Several veterans of MIT's work on the Apollo project were recognized for their accomplishments and reminisced about their ground-breaking work at a luncheon last Monday, Nov. 20.
On hand to receive certificates of appreciation as members of the MIT Apollo Honor Roll were Richard Battin, Joseph G. Gavin Jr., David G. Hoag, James S. Miller, John Miller and Robert Seamans, professor emeritus of aeronautics and astronautics and former dean of engineering. Other honorees who were unable to attend were William Widnall and astronauts Buzz Aldrin, Philip Chapman, Charles Duke, Edgar Mitchell, Russell Schweickart and David Scott. Giving the awards was Dr. Laurence R. Young, the first Apollo Program Professor of Astronautics. Dr. Seamans provided the vision and founding gift for the professorship.
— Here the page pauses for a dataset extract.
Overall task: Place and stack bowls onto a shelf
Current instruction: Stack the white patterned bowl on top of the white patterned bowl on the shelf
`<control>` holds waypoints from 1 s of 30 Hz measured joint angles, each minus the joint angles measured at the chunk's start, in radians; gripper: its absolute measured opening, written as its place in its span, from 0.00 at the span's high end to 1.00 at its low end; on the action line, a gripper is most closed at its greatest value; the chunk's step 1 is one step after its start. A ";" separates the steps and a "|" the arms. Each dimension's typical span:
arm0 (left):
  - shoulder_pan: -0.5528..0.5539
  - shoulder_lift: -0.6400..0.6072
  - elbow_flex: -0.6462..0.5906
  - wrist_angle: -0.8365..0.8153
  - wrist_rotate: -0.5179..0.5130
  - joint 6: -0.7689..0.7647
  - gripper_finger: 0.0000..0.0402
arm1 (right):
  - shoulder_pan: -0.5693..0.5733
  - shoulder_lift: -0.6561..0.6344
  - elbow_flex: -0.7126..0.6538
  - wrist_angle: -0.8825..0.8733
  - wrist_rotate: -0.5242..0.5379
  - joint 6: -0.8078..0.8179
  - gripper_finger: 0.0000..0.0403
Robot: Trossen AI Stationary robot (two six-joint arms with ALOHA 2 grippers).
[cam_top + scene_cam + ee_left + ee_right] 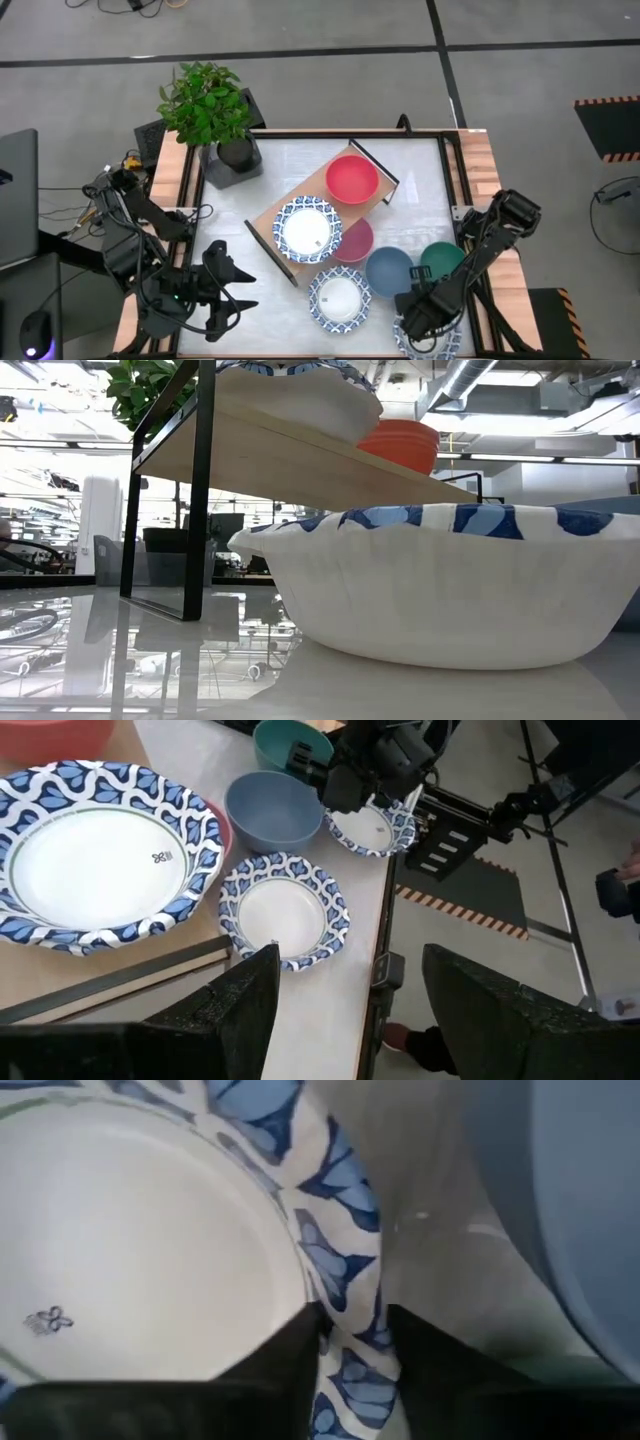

During the Apollo project, the honorees were associated with the MIT Instrumentation Laboratory, now the Charles Stark Draper Laboratory, Inc. (The late Institute Professor Emeritus, who founded the laboratory, was a pioneer in instrumentation and a member of the faculty for more than 30 years. He retired in 1967 and died in 1987.)
Dr. Draper was "an absolutely extraordinary person who touched all of us who worked with him in different ways," Dr. Young said. The massive and ultimately successful effort to put a man on the moon "represented a pinnacle of American technology that excited the imaginations of not just those of us that worked on it, but the entire world's," he added.
Dr. Seamans, former associate and deputy director of NASA who was in Mission Control at the time of the Apollo 11 moon landing, had "an enormous influence on making the very existence of the Apollo program a reality," Dr. Young said. Dr. Seamans recalled some proposals of varying feasibility that were discussed for the space effort, including an idea for launching Saturn stages from dirigibles. The space effort got its first major push early in the Kennedy administration when Soviet cosmonaut Yuri Gagarin went into orbit, "and Washington, DC, also went into orbit," he quipped.
When Grumman Corp. was awarded the contract for the lunar module, "we really didn't know what we were getting into," recalled Mr. Gavin, former Grumman president and chief operating officer who was vice president and director of the lunar module program. Reliability-achieved by taking nothing for granted and "turning over every stone on the beach"-was a paramount goal, he said. For example, just to be thorough, an engineer disassembled some historically reliable switches slated for use in space and discovered that many had loose bits of solder inside that could cause failure in zero gravity. "It was that kind of responsibility, curiosity and attention that made the difference," said Mr. Gavin, a Life Member of the Corporation.
Dr. Battin designed the algorithms for various mission phases and programmed guidance computers on board the Apollo command module and lunar excursion module. His students at MIT included Buzz Aldrin, one of the first to walk on the moon, as well as two other moon-mission astronauts.
At the Instrumentation Lab, David Hoag was technical director and later program manager for MIT's Apollo role. One of the problems he worked to resolve was "gimbal lock," in which rocket gimbals (one of which he brought to the luncheon for demonstration) would freeze up in certain spacecraft orientations.
John Miller, retired president and CEO of Intermetrics, Inc., and current aero/astro research affiliate, was a technical director for the guidance, navigation and control system at the Instrumentation Lab, which he joined in 1959. He and his colleagues followed a dictum that "there would be no unexplained failures," he said. "We learned more about the systems and where things went wrong and needed fixing by never having failures unexplained."
Dr. James Miller (ScD '61) led the team that developed a full-scale simulation of the Apollo spacecraft, guidance computer and navigation system for testing the on-board computer's flight software. The vast effort by everyone involved in the Apollo project "seemed to bring out the best in every one of them," he said. "A lot of people worked very hard."
A version of this article appeared in MIT Tech Talk on November 29, 1995.